▶ _The problem_
Word for word, return the lines from the top of the listing to the line containing "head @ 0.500", both ends included, and no others.
================
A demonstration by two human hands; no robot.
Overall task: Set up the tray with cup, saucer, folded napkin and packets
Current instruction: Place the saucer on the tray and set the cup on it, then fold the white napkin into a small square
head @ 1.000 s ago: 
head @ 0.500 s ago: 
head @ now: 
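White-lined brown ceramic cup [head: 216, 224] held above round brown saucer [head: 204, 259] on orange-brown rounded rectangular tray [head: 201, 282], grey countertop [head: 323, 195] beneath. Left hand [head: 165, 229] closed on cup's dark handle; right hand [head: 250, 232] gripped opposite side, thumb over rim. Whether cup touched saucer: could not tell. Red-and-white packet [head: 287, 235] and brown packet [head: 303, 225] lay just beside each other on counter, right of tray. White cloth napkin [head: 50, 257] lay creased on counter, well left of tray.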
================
▶ _Exercise response_
A demonstration by two human hands; no robot.
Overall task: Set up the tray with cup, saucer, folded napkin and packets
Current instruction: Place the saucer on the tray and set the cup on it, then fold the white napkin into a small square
head @ 1.000 s ago: 
head @ 0.500 s ago: 

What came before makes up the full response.